• **How to complete this task**
In the entries that follow, find the line containing "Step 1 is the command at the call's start"; from there, copy every line exactly through the line containing "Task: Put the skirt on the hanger".

--------------------------------------------------

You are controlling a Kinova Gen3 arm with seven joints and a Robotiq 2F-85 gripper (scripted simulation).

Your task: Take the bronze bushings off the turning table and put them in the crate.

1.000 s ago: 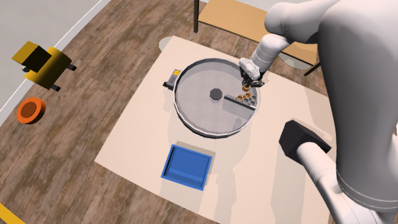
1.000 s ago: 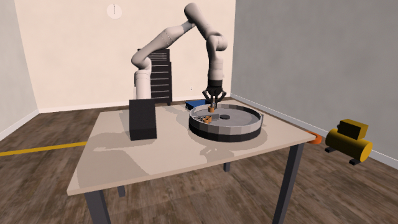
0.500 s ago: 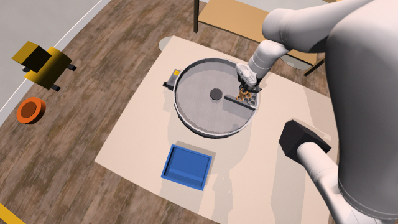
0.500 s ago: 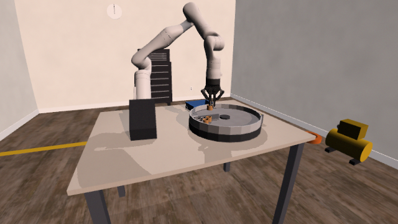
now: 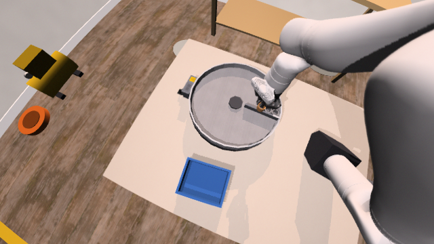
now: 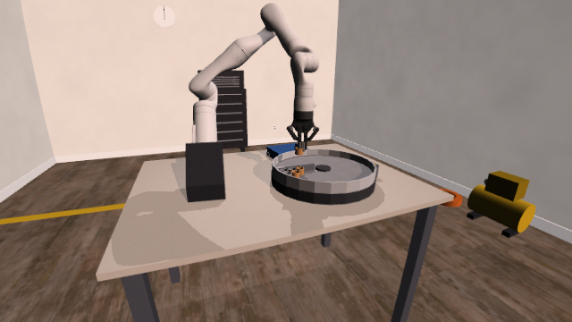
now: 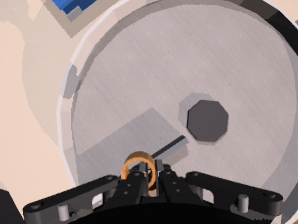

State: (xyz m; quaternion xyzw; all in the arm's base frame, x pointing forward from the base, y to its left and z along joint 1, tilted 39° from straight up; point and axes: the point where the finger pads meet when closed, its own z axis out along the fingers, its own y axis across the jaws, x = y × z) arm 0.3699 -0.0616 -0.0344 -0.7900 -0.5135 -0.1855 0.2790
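Above one turning table (image 5: 217, 125) (image 6: 353, 166) (image 7: 135, 75), one bronze bushing (image 5: 260, 108) (image 6: 298, 152) (image 7: 138, 156) is clamped by its wall in the gripper (image 5: 262, 103) (image 6: 302, 147) (image 7: 151, 169); below, more bronze bushings (image 6: 297, 173) are seen, too small to count.

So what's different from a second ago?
The gripper has carried the bronze ring a little way across the round turning table, toward the blue crate. Nothing new was gripped or let go: it had that ring already. The round table and crate stayed put.
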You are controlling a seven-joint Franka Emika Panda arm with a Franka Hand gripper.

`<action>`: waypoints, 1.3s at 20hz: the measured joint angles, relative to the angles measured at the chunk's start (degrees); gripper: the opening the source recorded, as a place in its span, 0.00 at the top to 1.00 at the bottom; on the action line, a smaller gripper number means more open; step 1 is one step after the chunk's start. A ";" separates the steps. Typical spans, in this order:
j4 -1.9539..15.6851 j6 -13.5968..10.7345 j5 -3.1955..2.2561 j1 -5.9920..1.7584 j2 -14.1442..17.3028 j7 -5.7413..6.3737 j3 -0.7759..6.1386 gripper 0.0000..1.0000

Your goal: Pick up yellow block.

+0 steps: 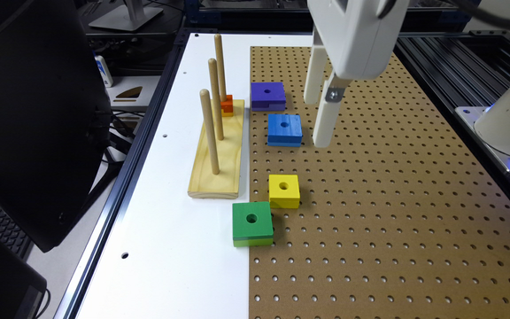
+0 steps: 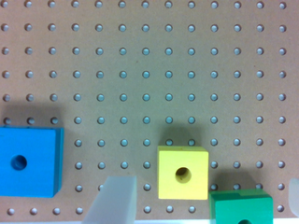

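Starting at the exterior view's left, you have dark monitors (image 1: 38, 119) beside the table (image 1: 166, 248). On the table's white strip stands the pale wooden base (image 1: 219, 164) with three upright pegs, and a small orange block (image 1: 227, 105) sits at the foot of the farthest peg. Just beside the base the brown pegboard (image 1: 392, 221) begins. Along its near edge you see four blocks: the purple block (image 1: 268, 95) farthest back, the blue block (image 1: 284, 129) next, then the yellow block (image 1: 284, 190), and nearest the camera the green block (image 1: 252, 223), which straddles the line between white strip and pegboard.

The yellow block lies flat on the pegboard, its round hole facing up, corner to corner with the green block and well apart from the blue one.

Further right, your tool (image 1: 321, 124) hangs above the pegboard just beside the blue block, holding nothing. In the wrist view its fingers (image 2: 114, 200) stand wide, with the yellow block (image 2: 182, 172) between them and untouched. At the far right sits the robot's white base (image 1: 509, 119).
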 joint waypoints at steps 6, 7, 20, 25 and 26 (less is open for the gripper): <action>-0.03 1.33 -0.08 -0.04 1.55 0.00 -0.02 0.00; -0.06 1.54 -0.10 -0.05 1.93 0.00 -0.02 0.00; -0.18 7.55 -1.23 -0.25 8.88 0.00 -0.26 0.00; -0.15 11.96 -2.28 -0.26 13.27 0.01 -0.77 0.00; -0.14 12.16 -2.29 -0.26 13.45 0.01 -0.80 0.00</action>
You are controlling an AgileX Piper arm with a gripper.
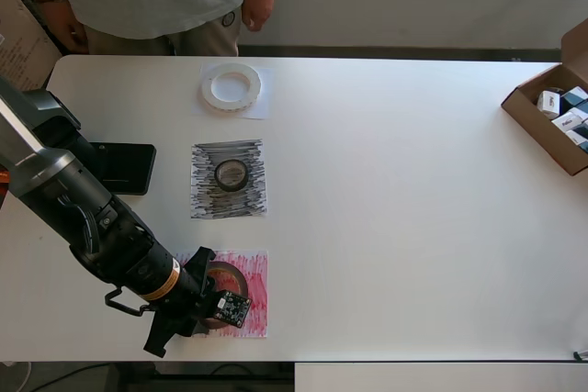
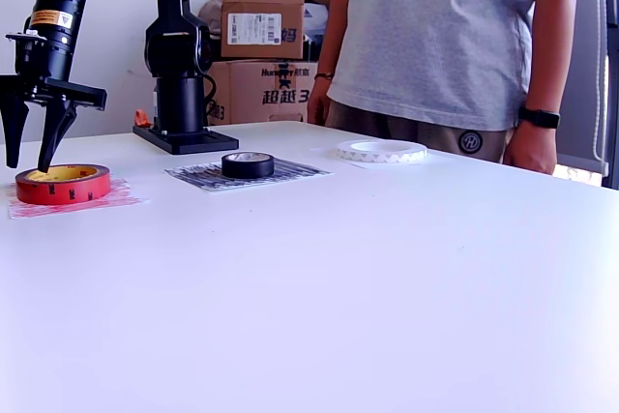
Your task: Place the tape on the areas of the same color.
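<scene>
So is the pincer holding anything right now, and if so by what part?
Nothing is held. The pincer is open above the red tape, which lies flat on the red sheet.

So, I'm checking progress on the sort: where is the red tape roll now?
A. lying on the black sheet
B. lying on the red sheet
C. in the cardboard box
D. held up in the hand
B: the red tape roll lies flat on the red sheet, with the open hand just above it.

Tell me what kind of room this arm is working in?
Probably a lab or office test bench: a white table by a window, stacked shipping cartons against the wall, and a person standing at the table's far edge, watching.
</scene>
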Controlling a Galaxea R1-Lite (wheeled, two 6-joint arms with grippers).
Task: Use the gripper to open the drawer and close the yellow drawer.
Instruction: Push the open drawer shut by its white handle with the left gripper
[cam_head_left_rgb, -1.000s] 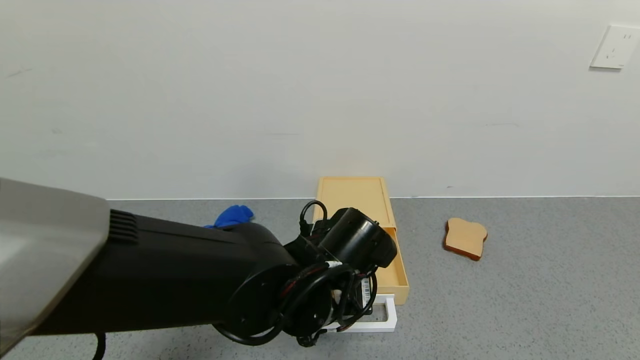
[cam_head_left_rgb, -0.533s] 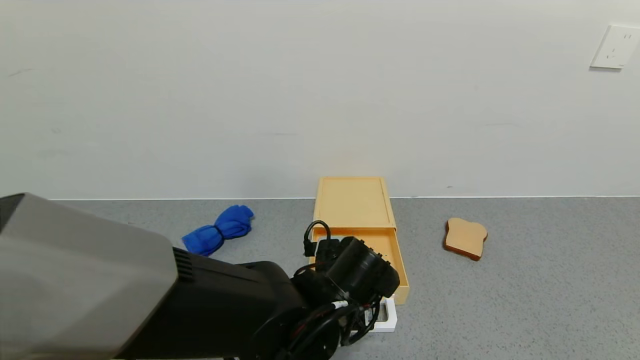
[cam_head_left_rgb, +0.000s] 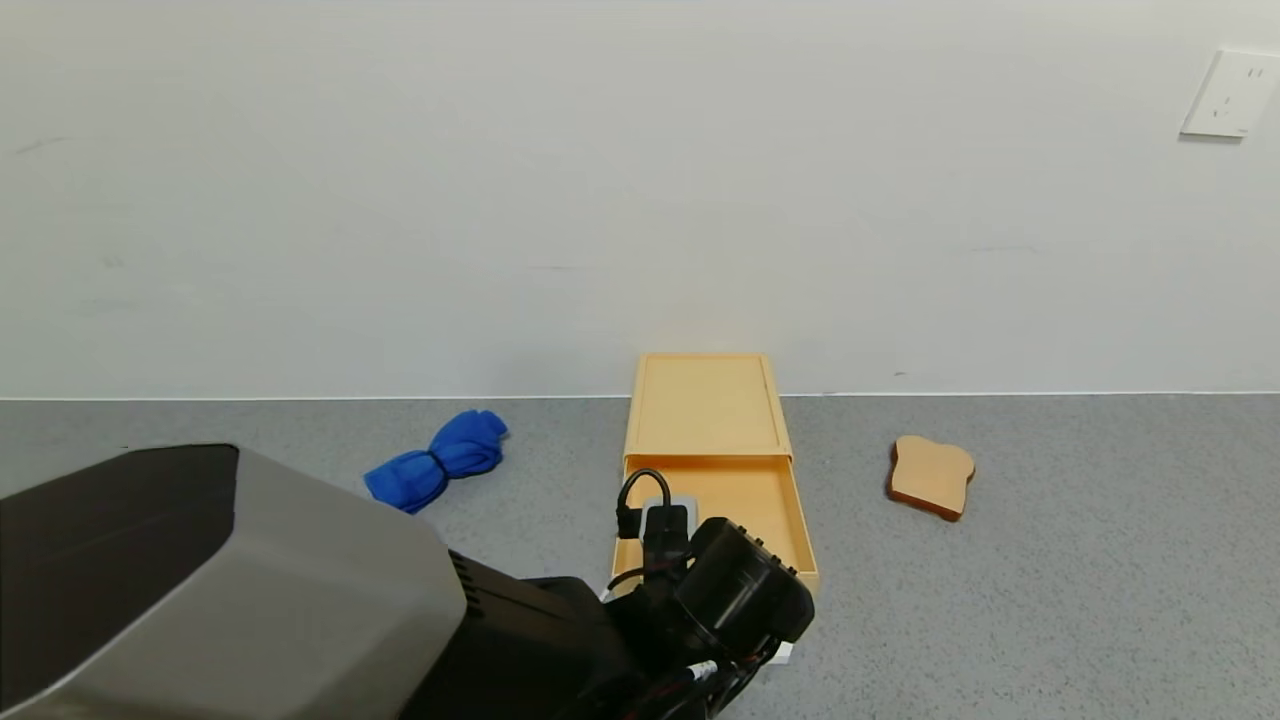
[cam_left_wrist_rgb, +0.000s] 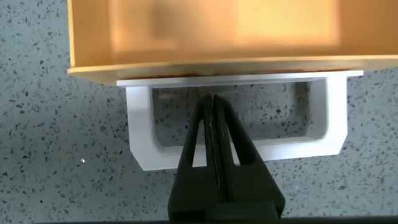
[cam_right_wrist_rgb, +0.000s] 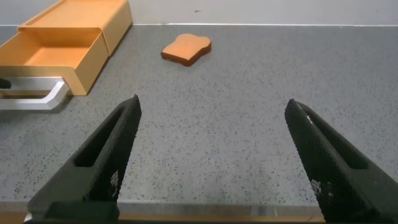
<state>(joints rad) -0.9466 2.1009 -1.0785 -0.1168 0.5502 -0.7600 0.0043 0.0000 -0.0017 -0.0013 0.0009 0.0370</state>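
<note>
I see my left gripper (cam_left_wrist_rgb: 213, 106), fingers clenched together, hooked inside the pale yellow drawer's (cam_head_left_rgb: 735, 500) white loop handle (cam_left_wrist_rgb: 236, 149); toast slice (cam_head_left_rgb: 931, 476) lies right.

Light is bright, even and diffuse, casting only faint shadows. Beyond the left gripper (cam_left_wrist_rgb: 213, 102) the drawer (cam_left_wrist_rgb: 211, 31) interior blurs with soft glare; the white handle (cam_left_wrist_rgb: 233, 152) around its fingertips stays sharp.
</note>
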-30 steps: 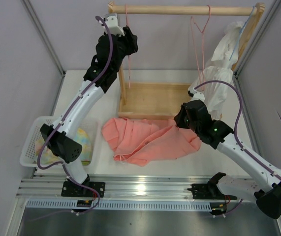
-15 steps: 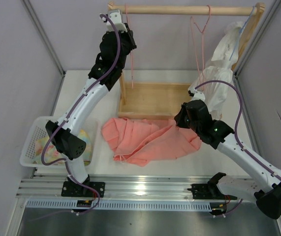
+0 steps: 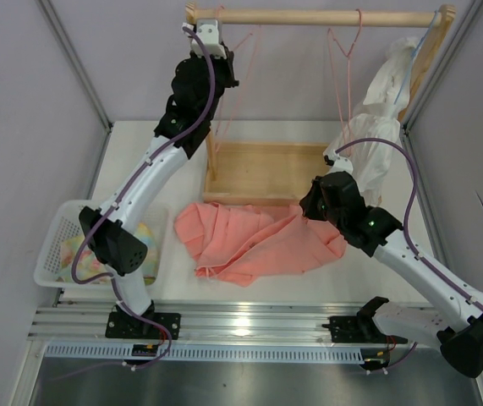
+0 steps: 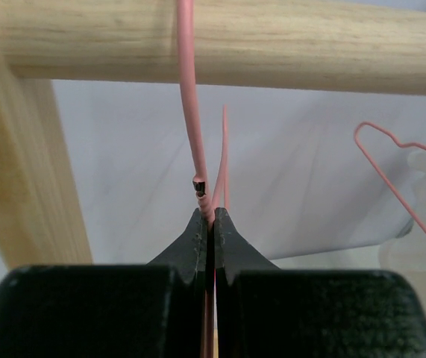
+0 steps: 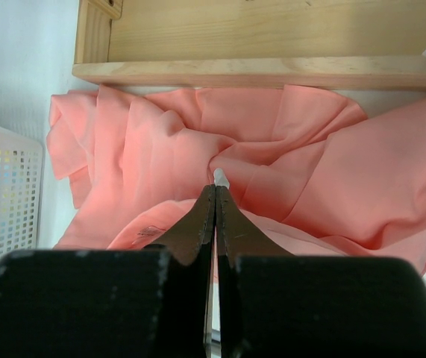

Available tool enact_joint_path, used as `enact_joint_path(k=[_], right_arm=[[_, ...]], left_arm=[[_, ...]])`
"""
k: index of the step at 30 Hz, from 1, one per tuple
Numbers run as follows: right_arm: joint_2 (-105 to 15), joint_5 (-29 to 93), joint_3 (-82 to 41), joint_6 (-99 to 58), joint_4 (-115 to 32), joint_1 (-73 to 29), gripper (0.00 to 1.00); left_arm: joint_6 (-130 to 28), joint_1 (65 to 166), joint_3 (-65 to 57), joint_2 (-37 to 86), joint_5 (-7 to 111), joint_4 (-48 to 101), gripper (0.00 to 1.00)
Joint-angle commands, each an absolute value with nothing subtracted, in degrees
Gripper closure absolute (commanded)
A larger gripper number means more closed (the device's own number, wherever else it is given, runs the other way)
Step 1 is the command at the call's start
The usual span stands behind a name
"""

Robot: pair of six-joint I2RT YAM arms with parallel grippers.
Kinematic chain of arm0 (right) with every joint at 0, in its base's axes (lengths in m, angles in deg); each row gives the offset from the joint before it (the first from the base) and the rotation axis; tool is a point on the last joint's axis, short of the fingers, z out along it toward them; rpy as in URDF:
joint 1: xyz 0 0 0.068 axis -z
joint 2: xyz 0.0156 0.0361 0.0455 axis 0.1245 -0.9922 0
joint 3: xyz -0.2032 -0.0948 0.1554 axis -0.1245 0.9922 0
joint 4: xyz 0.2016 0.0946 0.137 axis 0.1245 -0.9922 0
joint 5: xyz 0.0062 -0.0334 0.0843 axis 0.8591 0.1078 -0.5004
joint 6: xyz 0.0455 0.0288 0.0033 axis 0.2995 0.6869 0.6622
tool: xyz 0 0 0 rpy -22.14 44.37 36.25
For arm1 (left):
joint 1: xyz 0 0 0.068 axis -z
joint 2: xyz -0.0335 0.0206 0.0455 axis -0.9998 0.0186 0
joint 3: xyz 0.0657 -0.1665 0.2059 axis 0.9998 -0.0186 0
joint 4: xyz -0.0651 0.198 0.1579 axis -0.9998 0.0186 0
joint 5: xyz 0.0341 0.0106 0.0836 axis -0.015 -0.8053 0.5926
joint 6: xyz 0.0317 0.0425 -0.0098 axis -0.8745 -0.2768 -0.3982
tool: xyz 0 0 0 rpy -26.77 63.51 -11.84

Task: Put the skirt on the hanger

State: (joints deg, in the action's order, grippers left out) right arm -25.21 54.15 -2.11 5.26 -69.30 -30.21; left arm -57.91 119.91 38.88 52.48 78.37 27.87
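Note:
The salmon-pink skirt (image 3: 249, 241) lies crumpled on the table in front of the wooden stand. My right gripper (image 3: 303, 205) is at its back right edge. In the right wrist view that gripper (image 5: 215, 195) is shut with a thin white strip of the skirt (image 5: 160, 142) pinched at its tips. The pink wire hanger (image 3: 250, 68) hangs from the left end of the wooden rail (image 3: 309, 16). My left gripper (image 3: 221, 41) is raised to it. The left wrist view shows this gripper (image 4: 211, 216) shut on the hanger's neck (image 4: 191, 112), just under the rail (image 4: 309, 52).
A second pink hanger (image 3: 347, 46) hangs further right on the rail, and a white garment (image 3: 376, 127) hangs at the far right. The stand's wooden base tray (image 3: 258, 173) lies behind the skirt. A white basket (image 3: 55, 245) with patterned cloth (image 3: 144, 241) sits at the left.
My left gripper has risen toward the rail and shut on the hanger's neck. The hanger has turned so its wire spreads to the right. The right arm and skirt have not moved.

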Motion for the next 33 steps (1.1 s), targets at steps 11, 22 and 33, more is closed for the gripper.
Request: enact_joint_path(k=[11, 22, 33], right_arm=[[-23.4, 54.5, -2.5, 4.3, -67.5, -29.9, 1.0], [-23.3, 54.5, -2.6, 4.3, -67.9, -29.9, 1.0], [-23.7, 55.0, -3.7, 3.5, -68.8, -29.8, 1.0]], left_arm=[[-59.7, 116.2, 26.5, 41.7, 57.3, 15.3, 1.0], [-59.8, 114.2, 24.8, 41.3, 52.7, 9.8, 1.0], [-60.6, 114.1, 27.8, 43.1, 51.9, 9.0, 1.0]])
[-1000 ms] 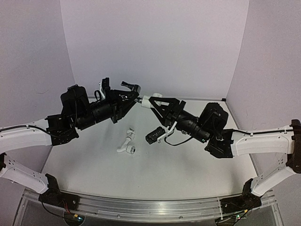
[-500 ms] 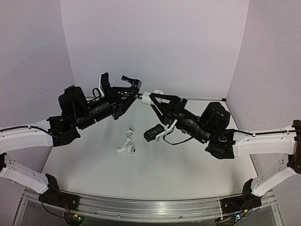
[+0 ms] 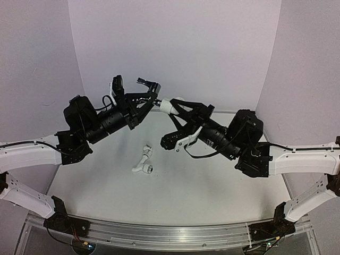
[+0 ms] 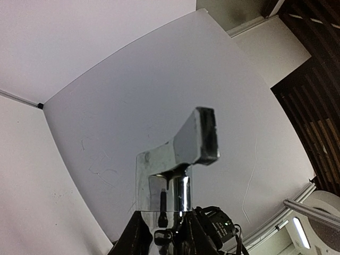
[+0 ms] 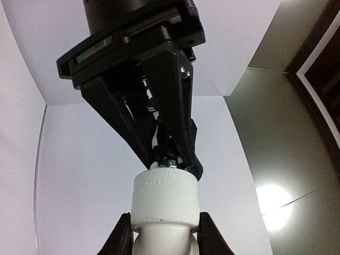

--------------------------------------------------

• **Answer to the exercise**
Step 1 is the command at the call's start
The usual span stands behind a name
"""

Robot: pair of six-joint I2RT YAM arms with parallel grippers.
Kinematic chain of arm0 (right) with every joint at 0, in its base's axes (lengths in m, angles in deg); each row gives the offset from the joint before it (the first from the base) and the rotation axis; tool is a point on the last joint's axis, short of the fingers, z out along it toward them; rpy as in URDF:
joint 1: xyz 0 0 0.068 axis -z
joint 2: xyz 0.0156 0.0361 0.0455 axis 0.1245 -0.9922 0
joint 3: xyz -0.2032 -0.0948 0.1554 axis -0.1245 0.9922 0
joint 4: xyz 0.2016 0.0946 0.137 axis 0.1245 -0.9922 0
joint 5: xyz 0.0062 -0.0334 0.0843 axis 0.8591 0.1078 -0.5004
joint 6: xyz 0.0455 0.0288 0.0033 axis 0.2995 0.6869 0.6622
tool: xyz 0 0 0 rpy -22.14 44.37 36.25
For arm1 (left):
joint 1: xyz 0 0 0.068 axis -z
joint 2: xyz -0.0335 0.0206 0.0455 axis -0.9998 0.0186 0
joint 3: xyz 0.0657 -0.1665 0.2059 axis 0.9998 -0.0186 0
joint 4: xyz -0.0651 0.198 0.1579 axis -0.9998 0.0186 0
joint 5: xyz 0.0341 0.0106 0.0836 axis -0.015 -0.8053 0.5926
joint 6: xyz 0.0317 0.0425 -0.0098 axis -0.8745 -0.2768 -0.3982
tool: xyz 0 0 0 rpy -26.77 63.51 -11.84

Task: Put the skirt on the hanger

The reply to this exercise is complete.